Alla fine, Gesù pronuncia una beatitudine che attraversa i secoli e raggiunge direttamente noi: «μακάριοι οἱ μὴ ἰδόντες καὶ πιστεύσαντες», “beati quelli che non hanno visto e hanno creduto”. Non è l’elogio dell’ingenuità. È la dignità propria della fede ecclesiale, che non si fonda sul capriccio soggettivo ma sulla testimonianza apostolica, sulla Parola ascoltata, sui segni sacramentali, sulla vita della Chiesa. Noi non abbiamo visto con gli occhi di Tommaso, ma tocchiamo Cristo realmente nella fede, nella Scrittura, nell’Eucaristia, nella remissione dei peccati, nella comunione dei fratelli. La beatitudine non è inferiore a quella dei primi discepoli; è la nostra forma propria di accesso al Risorto.

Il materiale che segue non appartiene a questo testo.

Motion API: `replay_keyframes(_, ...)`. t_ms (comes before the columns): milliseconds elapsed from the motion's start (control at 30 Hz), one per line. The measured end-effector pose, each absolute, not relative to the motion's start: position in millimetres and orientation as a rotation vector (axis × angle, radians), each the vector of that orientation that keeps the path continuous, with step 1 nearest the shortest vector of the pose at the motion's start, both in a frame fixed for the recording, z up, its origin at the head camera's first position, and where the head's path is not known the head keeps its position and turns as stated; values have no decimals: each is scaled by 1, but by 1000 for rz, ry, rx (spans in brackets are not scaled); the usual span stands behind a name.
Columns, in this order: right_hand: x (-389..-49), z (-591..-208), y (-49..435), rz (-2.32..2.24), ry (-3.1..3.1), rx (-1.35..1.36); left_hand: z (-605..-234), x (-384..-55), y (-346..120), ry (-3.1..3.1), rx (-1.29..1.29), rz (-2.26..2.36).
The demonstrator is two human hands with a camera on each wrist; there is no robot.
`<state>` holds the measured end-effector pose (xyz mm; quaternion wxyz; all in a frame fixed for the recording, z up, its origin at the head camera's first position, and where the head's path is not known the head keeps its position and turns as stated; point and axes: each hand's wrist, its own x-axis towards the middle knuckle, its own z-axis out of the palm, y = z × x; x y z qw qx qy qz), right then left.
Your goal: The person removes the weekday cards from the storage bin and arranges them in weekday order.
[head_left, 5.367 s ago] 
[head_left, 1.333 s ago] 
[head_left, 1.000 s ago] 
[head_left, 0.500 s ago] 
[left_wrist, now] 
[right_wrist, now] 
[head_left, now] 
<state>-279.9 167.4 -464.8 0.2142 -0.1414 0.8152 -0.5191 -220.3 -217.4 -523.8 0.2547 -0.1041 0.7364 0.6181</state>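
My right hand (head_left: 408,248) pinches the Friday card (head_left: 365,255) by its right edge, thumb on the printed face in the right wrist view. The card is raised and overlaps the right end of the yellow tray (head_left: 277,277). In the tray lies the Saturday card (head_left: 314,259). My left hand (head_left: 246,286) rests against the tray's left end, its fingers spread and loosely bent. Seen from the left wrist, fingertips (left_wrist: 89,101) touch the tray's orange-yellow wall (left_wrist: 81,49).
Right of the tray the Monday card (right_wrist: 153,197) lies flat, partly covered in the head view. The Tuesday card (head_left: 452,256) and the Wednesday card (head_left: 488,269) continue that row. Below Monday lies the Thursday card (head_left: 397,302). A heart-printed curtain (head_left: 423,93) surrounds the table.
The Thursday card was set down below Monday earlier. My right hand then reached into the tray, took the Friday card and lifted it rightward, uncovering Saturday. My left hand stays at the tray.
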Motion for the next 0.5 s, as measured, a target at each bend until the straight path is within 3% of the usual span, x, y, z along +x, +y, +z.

E allora questa domenica ci consegna una consegna molto semplice e molto esigente. Anzitutto, non restare chiusi nelle nostre stanze interiori: il Risorto entra proprio lì dove noi teniamo sprangate le porte. Poi, non separarsi dalla comunità: Tommaso ritrova il Signore quando ritorna in mezzo ai fratelli. Ancora, custodire la forma concreta della vita cristiana: dottrina apostolica, comunione, frazione del pane, preghiere. Infine, imparare ogni giorno la confessione più alta e più semplice: non un cristianesimo vago, non una religione di abitudine, ma Cristo riconosciuto e adorato come mio Signore e mio Dio.
Chiediamo dunque la grazia di una Pasqua vera. Che il Signore entri nelle nostre paure con la sua εἰρήνη; che aliti ancora su questa Chiesa il suo Spirito; che renda le nostre comunità luoghi di autentica κοινωνία; che faccia maturare sulle nostre labbra, e soprattutto nella nostra vita, la confessione di Tommaso. Allora anche noi, pur senza aver visto, saremo veramente beati.